Verbo

Last month I stopped in at my alma mater to see old friends and teachers.  I waited outside my old professor’s office for half an hour, while she finished up a tutoring session with a struggling freshman. 

“Find the verb . . . is that the verb?”  Over and over she asked him questions about subjects and verbs and conjunctions and prepositions.  To him, it was probably a perfunctory yet useless exercise required to be a sophomore—like an embarrassing fraternity initiation.

I don’t think in terms of parts of speech any more—it all being automatic now.  It’s just math (a subject plus a verb equals a sentence), and I don’t even need to use my fingers to count.

I didn’t think much of what I overheard until yesterday at church.  I was trying to make it through the Spanish sermon without the usual ear translator.  I had my new bilingual Bible in my lap, sitting next to my wife with her bilingual brain.

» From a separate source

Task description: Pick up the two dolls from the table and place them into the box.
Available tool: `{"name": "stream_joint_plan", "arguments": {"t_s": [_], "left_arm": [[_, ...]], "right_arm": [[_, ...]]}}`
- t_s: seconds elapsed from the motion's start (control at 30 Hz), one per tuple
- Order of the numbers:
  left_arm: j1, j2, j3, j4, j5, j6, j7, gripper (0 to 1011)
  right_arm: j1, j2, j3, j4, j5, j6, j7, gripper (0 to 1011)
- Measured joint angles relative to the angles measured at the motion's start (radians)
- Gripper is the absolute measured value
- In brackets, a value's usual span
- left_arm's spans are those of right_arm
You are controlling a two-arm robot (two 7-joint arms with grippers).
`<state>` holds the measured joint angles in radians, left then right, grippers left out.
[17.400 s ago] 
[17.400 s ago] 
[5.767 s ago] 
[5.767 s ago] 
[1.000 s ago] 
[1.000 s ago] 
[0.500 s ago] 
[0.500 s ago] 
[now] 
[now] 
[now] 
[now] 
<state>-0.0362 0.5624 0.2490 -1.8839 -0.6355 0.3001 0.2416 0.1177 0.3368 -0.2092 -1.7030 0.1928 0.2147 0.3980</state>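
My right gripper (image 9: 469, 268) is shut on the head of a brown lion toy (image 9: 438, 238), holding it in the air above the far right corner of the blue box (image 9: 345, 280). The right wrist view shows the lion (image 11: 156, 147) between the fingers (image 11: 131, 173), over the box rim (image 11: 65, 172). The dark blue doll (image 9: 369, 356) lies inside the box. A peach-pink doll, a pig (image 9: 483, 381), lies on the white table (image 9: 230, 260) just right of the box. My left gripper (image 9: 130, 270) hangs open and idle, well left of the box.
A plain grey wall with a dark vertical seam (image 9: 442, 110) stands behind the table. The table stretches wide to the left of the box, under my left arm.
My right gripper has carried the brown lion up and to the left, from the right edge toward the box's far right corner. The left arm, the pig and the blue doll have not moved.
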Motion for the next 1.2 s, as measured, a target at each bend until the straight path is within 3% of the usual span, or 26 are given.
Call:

The pastor was talking about John chapter one and Christ’s entry into our world.  I tuned out of the sermon when I read the Spanish version of the first verse, confused by the absence of a word I knew should be in there.  In Spanish, the word for “word” is palabra, but palabra was missing from the Spanish column on my page.

Leaning into my wife’s shoulder, I pointed to the word in its place: verbo.  She nodded in the “Yeah, so?” wifely way. 

I gave her the church-is-going finger twirl that meant we’d pick up the discussion after church.  In the car on the way home I asked her about the imposter word.  “What does verbo mean in Spanish—I mean, what does it mean in English?”

“What do you mean, ‘What does it mean?’  Drop the ‘o.’”

“Verb?”

“Yeah, what’d you think it meant?”

And now the epiphany.

God sent his Son as not just any word but a verb.  Not only the subject of our worship or the conjunction of eternity, He is a God that is and does and will do.  He makes meaning of all subjects, all objects.  He gives them life and motion and context.  He is the shortest complete English sentence [I am.] and the infinite dictionary of being.

So, Jesus came to earth to be, to live, to change the sentence of history.  Christ was a verb that dwelt among us, the Word that showed us how to be, how to act, how to connect ourselves with the other objects of His affection.

In so doing Christ redeemed fragments, incomplete parts—allowing them to be made into something new, something whole.  In joining all the pieces together with him, we are all put together to create a compound, complex compilation of parts much greater than our sum, now the product and vehicle of His message. And he made the whole thing easy to diagram.

He did so in a word, divinely almost flippant—like when Genesis simply says that “He created the stars also.”  He illustrates it in so many pictures, including mundane parts of speech.  And while the original Greek doesn’t give the exact same interpretation into English as it does into Espanol, God may have had multiple reasons for the tower of Babel—if only to have a romantic language like Spanish to remind us of how the whole Emmanuel incarnation functions.

Because everybody knows there’s nothing romantic about EN101.